The story of “Big River” is as fantastic as any of Roger’s life. The key man was Rocco Landesman, a former Yale professor at the Yale School of Drama who happened to be the world’s #1 Roger Miller fan.
*”I thought he was an absolute genius,” *Landesman said. On the way to a New York appearance by Roger at the Lone Star Cafe, Landesman conceived the notion that Miller ought to write a Broadway score – and “The Adventures of Huckleberry Finn” would be the perfect vehicle. He approached Roger’s wife, Mary, after the show. She encouraged him to write a letter to Roger with the idea. Roger jokes, “He made me an offer I couldn’t understand.”

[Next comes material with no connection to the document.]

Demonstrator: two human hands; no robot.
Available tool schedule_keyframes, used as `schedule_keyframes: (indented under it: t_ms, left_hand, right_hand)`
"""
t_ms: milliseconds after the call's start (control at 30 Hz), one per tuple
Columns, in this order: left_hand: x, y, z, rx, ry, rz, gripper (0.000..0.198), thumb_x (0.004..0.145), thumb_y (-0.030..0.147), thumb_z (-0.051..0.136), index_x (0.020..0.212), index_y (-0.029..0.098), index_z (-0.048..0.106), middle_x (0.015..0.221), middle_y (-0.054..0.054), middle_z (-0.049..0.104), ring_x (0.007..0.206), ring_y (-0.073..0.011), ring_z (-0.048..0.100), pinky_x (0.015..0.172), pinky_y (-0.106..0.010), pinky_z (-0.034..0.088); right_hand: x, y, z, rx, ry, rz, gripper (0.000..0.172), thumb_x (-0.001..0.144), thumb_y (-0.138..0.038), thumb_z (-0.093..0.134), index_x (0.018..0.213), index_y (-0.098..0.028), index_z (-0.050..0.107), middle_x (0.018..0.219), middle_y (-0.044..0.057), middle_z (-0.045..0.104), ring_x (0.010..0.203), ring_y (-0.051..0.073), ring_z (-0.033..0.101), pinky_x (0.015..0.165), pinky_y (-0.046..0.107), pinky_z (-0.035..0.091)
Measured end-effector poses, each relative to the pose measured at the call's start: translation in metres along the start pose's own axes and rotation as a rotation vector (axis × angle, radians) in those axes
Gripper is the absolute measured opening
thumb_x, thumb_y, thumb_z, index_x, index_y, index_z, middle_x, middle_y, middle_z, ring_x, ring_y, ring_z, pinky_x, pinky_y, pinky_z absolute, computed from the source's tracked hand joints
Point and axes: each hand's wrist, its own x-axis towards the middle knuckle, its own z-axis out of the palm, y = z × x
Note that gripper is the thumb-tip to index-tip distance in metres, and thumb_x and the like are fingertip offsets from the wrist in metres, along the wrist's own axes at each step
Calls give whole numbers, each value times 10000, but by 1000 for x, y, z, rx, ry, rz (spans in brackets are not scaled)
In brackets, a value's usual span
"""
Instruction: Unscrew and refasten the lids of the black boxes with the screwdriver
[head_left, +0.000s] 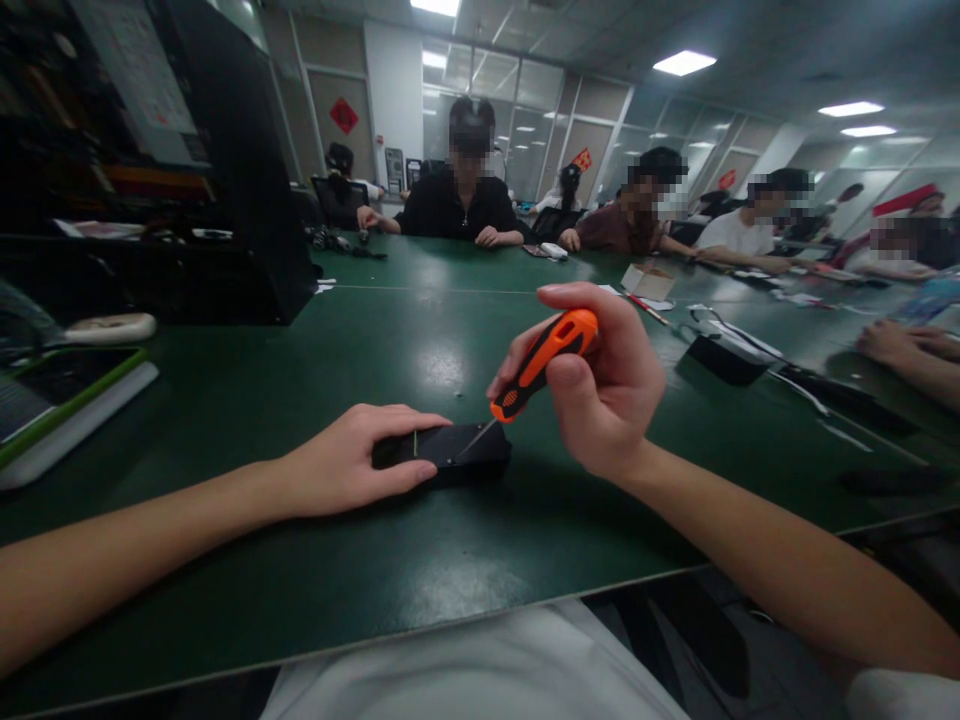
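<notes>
A flat black box-shaped device (465,452) lies on the green table (300,400) in front of me. My left hand (352,460) rests on its left end, with the fingers curved over it and holding it down. My right hand (600,385) is closed around the orange and black handle of a screwdriver (544,362). The thin metal shaft slants down to the left, and its tip touches the top of the device.
A black cabinet (247,180) and a green-edged tray (67,410) stand at the left. Several people sit along the far side and right of the table. Another person's hands (900,345) lie at the right edge. A black box (724,358), cables and a small carton (649,282) lie beyond my right hand.
</notes>
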Motion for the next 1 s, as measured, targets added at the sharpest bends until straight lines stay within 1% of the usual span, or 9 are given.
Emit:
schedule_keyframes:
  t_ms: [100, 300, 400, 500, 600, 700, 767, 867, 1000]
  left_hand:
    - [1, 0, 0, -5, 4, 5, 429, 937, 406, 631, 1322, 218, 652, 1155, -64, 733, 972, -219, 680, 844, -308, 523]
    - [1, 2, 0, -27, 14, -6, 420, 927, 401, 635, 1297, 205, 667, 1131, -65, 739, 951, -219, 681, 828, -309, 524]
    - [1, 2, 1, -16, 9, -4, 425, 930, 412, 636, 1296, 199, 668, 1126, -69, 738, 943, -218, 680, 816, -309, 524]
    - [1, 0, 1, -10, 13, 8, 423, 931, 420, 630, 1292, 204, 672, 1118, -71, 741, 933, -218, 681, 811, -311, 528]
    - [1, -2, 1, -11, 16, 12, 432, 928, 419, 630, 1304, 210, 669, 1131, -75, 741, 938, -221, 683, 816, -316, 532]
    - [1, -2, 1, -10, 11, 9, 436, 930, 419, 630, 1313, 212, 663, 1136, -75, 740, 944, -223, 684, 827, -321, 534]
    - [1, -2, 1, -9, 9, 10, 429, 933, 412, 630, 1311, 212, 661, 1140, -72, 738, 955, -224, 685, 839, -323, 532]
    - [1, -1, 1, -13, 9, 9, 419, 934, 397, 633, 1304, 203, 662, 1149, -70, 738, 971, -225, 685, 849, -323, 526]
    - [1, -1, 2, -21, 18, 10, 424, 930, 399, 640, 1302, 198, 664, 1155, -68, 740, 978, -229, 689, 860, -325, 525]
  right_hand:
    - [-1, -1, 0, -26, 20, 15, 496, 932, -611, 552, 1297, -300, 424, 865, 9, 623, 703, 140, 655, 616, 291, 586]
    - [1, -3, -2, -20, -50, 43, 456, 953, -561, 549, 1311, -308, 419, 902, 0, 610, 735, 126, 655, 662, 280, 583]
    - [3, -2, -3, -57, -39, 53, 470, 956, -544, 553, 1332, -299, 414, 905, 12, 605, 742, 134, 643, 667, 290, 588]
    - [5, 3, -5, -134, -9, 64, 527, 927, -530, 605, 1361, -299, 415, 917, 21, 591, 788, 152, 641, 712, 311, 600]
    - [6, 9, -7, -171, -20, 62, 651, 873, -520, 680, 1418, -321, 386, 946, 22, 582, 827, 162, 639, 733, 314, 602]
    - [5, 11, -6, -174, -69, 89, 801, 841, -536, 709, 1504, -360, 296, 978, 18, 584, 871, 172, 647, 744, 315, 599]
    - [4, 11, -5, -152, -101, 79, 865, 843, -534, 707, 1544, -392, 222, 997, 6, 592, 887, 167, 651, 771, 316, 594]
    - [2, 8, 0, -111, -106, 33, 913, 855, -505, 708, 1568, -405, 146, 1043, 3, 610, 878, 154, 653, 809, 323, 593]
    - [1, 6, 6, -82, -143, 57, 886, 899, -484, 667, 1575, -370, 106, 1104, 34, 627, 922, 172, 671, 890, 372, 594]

Nevertheless, Landesman wrote a number of letters to Miller and about a year later had him convinced he was the right man for the project. Roger was off on another new journey. Landesman commissioned William Hauptman to adapt Twain’s book and the project was underway.

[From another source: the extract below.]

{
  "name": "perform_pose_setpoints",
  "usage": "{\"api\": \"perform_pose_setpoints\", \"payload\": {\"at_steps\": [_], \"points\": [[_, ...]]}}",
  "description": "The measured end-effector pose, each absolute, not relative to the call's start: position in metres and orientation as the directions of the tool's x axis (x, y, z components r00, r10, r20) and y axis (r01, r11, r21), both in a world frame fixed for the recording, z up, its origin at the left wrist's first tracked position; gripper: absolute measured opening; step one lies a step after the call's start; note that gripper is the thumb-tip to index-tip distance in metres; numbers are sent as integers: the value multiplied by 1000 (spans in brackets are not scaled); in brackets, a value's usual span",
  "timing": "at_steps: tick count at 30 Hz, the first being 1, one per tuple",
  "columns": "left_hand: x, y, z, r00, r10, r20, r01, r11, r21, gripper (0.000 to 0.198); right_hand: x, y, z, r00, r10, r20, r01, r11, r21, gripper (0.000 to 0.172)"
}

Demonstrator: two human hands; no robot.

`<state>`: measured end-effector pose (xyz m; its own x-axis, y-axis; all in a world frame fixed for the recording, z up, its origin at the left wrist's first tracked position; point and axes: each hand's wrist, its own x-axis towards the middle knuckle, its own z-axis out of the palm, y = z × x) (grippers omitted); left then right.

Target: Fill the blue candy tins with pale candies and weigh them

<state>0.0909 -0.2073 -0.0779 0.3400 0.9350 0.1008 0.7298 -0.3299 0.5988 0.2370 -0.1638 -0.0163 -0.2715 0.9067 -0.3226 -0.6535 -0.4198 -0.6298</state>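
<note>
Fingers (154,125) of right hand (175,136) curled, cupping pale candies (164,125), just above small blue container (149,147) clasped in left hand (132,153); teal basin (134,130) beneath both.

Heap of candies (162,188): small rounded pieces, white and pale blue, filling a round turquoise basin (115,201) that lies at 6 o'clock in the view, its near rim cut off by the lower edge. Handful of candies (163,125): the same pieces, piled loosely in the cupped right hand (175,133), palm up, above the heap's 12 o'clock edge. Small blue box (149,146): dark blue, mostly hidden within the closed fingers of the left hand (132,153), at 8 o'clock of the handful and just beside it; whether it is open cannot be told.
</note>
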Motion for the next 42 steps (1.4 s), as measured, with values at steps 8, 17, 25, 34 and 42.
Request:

Roger, initially intimidated, spent a year and a half on the first phase of the musical. He was “*writing from every corner of my heart,” *as he put it. The pay opened at Harvard’s American Repertory Theater, then moved to La Jolla, California, where a struggling young actor named John Goodman took the role of Huck’s father, Pap. In the play, Pap’s feature song is “Guv’ment” which Roger wrote while thinking about the uncle who raised him. Elmer Miller didn’t drink like Pap, but he did *”used to cuss out the government,” *Roger said.
“Big River” opened at New York’s Eugene O’Neill Theatre on April 25, 1985, during one of the bleakest seasons in the history of the Great White Way. The press offered the hope, which they clearly considered him, that “Big River” might save the day.

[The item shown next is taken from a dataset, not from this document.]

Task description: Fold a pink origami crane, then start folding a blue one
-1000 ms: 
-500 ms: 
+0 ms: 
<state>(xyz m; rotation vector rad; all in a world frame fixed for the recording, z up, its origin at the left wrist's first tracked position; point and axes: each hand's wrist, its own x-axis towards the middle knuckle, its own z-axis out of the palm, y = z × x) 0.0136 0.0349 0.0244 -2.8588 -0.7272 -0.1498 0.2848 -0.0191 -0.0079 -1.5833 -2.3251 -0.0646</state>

As it turned out, the play was a smash hit, earning seven Tony Awards, including Miller’s for best score. When Goodman left the role for the movies, Roger took over his part for three months. He also made an album on MCA, called Roger Miller, on which he sang several songs from the play, including “Guv’ment” and the magnificent “River in the Rain.”
For Roger, Big River was the crowning achievement of a fantastic career that to him only then seemed complete. He is still the only Country artist to win a Tony Award. With Big River a proven success, Roger was able to relax at his Santa Fe home and focus on the family life he had made with Mary and their two young children, Taylor and Adam. “I (had) a brother who’s five and sister (who was) seven,” said Dean Miller, “and they were his all-consuming passion.” Roger had found a happiness with Mary and the children he had longed for all his life.
In September 1990, at the urging of Stan Moress, Roger’s longtime friend and manager, and booking agent Tony Conway, Roger embarked on a tour unlike any he had ever done – solo with guitar. Scared to death the first date, he slew the audience for ninety minutes.* “They laughed, they laughed, and they laughed,”* Conway said.
In 1995, Miller was posthumously inducted into the Country Music Hall of Fame. “This would have been his ultimate dream come true,” said Mary Miller, “the ultimate recognition of his songwriting and musical artistry.” When asked how Roger wanted to be remembered, he replied. “I just don’t want to be forgotten.”